PhD Defence • Bioinformatics • Advanced Machine Learning Techniques for Taxonomic Classification and Clustering of DNA Sequences

Wednesday, November 27, 2024 1:00 pm - 4:00 pm EST (GMT -05:00)

Please note: This PhD defence will take place in DC 2314 and online.

Fatemeh Alipour, PhD candidate
David R. Cheriton School of Computer Science

Supervisors: Professors Lila Kari and Yang Lu

Advancements in genomic sequencing have significantly increased the availability of DNA sequence data, introducing both opportunities and challenges in bioinformatics.

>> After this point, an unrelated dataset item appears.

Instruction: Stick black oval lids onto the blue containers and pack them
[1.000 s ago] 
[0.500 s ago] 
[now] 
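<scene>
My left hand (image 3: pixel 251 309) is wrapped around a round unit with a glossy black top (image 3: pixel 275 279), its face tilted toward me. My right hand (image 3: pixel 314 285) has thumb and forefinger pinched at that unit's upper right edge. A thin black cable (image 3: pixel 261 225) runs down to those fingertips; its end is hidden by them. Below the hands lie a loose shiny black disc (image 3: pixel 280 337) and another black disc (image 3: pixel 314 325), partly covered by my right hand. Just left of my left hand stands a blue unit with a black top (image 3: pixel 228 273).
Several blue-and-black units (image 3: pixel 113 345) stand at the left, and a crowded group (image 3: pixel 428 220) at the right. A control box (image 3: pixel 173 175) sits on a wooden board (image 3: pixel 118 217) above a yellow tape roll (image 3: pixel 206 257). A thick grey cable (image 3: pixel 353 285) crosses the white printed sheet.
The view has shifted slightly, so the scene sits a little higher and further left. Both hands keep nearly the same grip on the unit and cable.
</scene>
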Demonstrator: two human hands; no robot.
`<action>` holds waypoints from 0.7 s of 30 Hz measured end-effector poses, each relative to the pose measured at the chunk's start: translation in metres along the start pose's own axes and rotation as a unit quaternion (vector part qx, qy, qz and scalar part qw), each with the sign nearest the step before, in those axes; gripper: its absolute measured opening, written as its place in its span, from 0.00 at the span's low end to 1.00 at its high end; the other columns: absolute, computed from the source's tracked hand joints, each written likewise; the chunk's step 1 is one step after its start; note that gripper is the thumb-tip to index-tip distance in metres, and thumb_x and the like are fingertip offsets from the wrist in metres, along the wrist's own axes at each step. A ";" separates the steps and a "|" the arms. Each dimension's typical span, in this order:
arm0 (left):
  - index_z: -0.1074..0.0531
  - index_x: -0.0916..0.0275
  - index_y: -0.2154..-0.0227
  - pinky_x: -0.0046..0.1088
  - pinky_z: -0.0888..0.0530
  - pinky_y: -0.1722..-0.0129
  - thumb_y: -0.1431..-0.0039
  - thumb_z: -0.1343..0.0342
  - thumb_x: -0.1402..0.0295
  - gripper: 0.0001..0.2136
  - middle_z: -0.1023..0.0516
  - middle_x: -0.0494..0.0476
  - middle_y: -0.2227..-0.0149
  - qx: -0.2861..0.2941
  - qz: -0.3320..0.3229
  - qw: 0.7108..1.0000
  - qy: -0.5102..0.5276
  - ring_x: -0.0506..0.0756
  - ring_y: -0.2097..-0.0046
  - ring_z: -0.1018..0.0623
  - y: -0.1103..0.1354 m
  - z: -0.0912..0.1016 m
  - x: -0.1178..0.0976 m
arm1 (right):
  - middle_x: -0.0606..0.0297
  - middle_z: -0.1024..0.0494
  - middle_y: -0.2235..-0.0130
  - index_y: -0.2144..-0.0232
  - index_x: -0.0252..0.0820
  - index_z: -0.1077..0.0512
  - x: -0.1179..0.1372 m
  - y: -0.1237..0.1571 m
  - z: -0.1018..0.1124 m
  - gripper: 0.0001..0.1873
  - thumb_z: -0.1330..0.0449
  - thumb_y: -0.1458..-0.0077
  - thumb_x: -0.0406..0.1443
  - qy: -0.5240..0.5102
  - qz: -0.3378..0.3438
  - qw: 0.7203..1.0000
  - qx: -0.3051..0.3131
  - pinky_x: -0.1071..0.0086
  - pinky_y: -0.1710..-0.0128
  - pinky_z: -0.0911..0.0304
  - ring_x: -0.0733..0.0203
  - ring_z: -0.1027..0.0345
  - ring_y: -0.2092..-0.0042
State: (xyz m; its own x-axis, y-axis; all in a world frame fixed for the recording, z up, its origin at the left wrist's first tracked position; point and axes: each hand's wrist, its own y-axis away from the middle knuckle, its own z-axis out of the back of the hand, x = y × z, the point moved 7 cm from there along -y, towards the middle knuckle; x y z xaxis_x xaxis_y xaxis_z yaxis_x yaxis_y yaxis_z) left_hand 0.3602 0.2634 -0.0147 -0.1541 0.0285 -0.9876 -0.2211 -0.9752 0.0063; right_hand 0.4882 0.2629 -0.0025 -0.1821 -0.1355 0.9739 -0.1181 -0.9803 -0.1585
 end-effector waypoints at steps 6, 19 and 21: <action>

This dissertation leverages advanced machine learning techniques to enhance taxonomic classification and clustering of DNA sequences, introducing several innovative algorithms.

We proposed a deep learning-based method for unsupervised clustering of DNA sequences without relying on prior taxonomic information and demonstrates superior performance over traditional clustering methods such as K-Means++ and Gaussian Mixture Models across various genomic datasets. Additionally, we developed a hybrid approach that integrates k-mer composition analysis with host species data to address the taxonomic classification of emerging astroviruses, successfully assigning genus labels to previously unclassified genomes and tackling the challenges posed by interspecies transmission. Moreover, we introduced a novel method that employs twin contrastive learning with convolutional neural networks to cluster Chaos Game Representations of DNA sequences. This method has shown robust performance and enhanced clustering accuracy compared to existing methods. Collectively, these methodologies improve the accuracy and computational efficiency of genomic data analysis and highlight the transformative potential of machine learning in DNA sequence classification.


To attend this PhD defence in person, please go to DC 2314. You can also attend virtually using MS Teams.